Artikel ini pertama kali tayang di VICE Sports.
Berdasarkan Laporan Kantor Berita Resmi Republik Islam Iran yang dirilis akhir pekan lalu, pegulat warga negara Amerika Serikat akan dilarang ikut serta dalam Kejuaraan Dunia Gulat Gaya Bebas. Ajang gulat itu rencananya dilaksanakan pada 16 dan 17 Februari mendatang di Kota Kermanshah, Iran.
Videos by VICE
Kebijakan Pemerintah Iran diklaim sebagai balasan atas Keputusan Presiden Donald Trump melarang muslim dari tujuh negara masuk wilayah AS, termasuk Iran. “Kementerian Luar Negeri Iran wajib menolak semua izin perjalanan dari tim gulat AS sebagai respon atas kebijakan Presiden Trump,” demikian bunyi pernyataan tertulis Teheran.
Kabar ini tentu merugikan timnas gulat Negeri Paman Sam, rival utama Iran. Dalam olahraga gulat, terutama cabang gaya bebas, Iran dan AS bersaing ketat. Untuk sementara atlet Negeri Para Mullah itu lebih unggul. Pegulat Iran meraih lima medali emas untuk cabang gulat bebas dalam lima kali kejuaraan dunia terakhir. Tiga medali itu bahkan dimenangkan pegulat Iran ketika Kejuaraan Dunia digelar di AS. Timnas AS terakhir kali memenangkan cabang gulat bebas pada 2003.

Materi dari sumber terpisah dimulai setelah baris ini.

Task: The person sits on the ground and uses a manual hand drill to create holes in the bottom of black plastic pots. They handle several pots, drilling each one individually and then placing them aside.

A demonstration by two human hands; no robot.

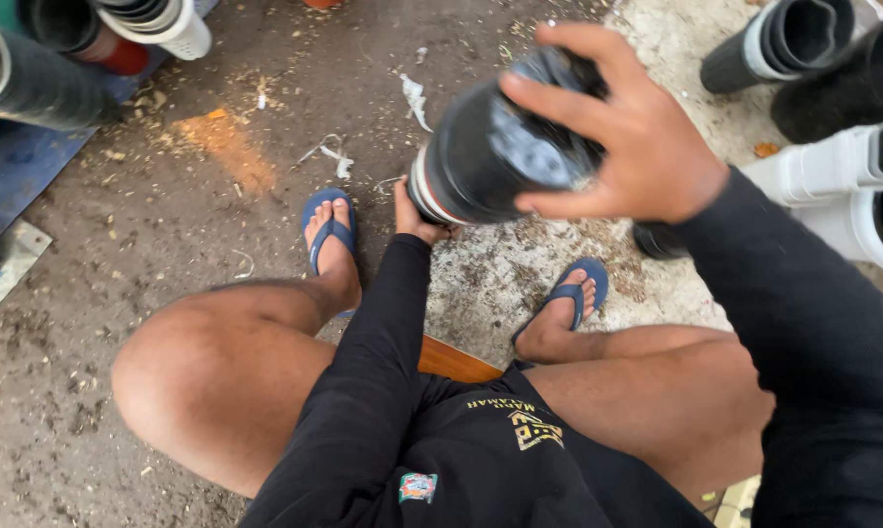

Para atlet gulat AS mengaku kecewa. Mereka sangat menghormati pegulat-pegulat Iran. Khusus untuk cabang gulat, AS dan Iran berhasil menepikan urusan politik. “Mewakili para atlet, kami sangat kecewa. Kontingen pegulat AS selama beberapa tahun terakhir sebetulnya disambut baik oleh publik Iran saat bertanding di negara mereka,” kata Patrick Sandusky, juru bicara Komite Olimpiade AS.
Jordan Burroughs, pegulat yang meraih medali emas Olimpiade 2012 turut menyesalkan adanya aksi saling balas penutupan imigrasi antara kedua negara. Dia mengaku punya banyak penggemar di Iran. “Orang Iran sangat mencintai gulat. Aku punya penggemar di sana. Karenanya kabar [pelarangan] ini mengecewakanku, karena aku ingin sekali bertanding di kejuaraan dunia di [Iran],” ujarnya.
Pelarangan Iran ini tentunya tidak akan menjadi yang terakhir kalinya, selama Pemerintahan Trump masih menerapkan kebijakan imigrasi diskriminatif. Keppres Trump itu mengundang kemarahan negara-negara yang warganya dilarang masuk AS secara sah tanpa alasan apapun. Selain Iran, yang jadi target adalah Irak, Somalia, Yaman, Suriah, Libya, dan Sudan.
Besar kemungkinan, akan banyak hambatan dialami oleh atlet AS dalam ajang kompetisi internesional bila nanti ada upaya balasan seperti dilakukan Iran. Selain itu, tidak jelas bagaimana nanti nasib para atlet dari tujuh negara saat mengikuti kejuaraan olahraga yang berlokasi di Negeri Adi Daya itu. Semua negara yang warganya dilarang masuk adalah anggota Komite Olimpiade Internasional (IOC). Merespons kemungkinan adanya hambatan politis bagi para atlet di masa mendatang, IOC sedang menghubungi pemerintah AS. IOC memberi sinyal khusus untuk atlet dari tujuh negara yang dilarang masuk untuk diberi keleluasaan.
“Pemerintah AS menyatakan siap bekerja dengan kami untuk memastikan semua atlet dan official dari seluruh negara akan diupayakan memperoleh akses bertanding,” kata juru bicara IOC.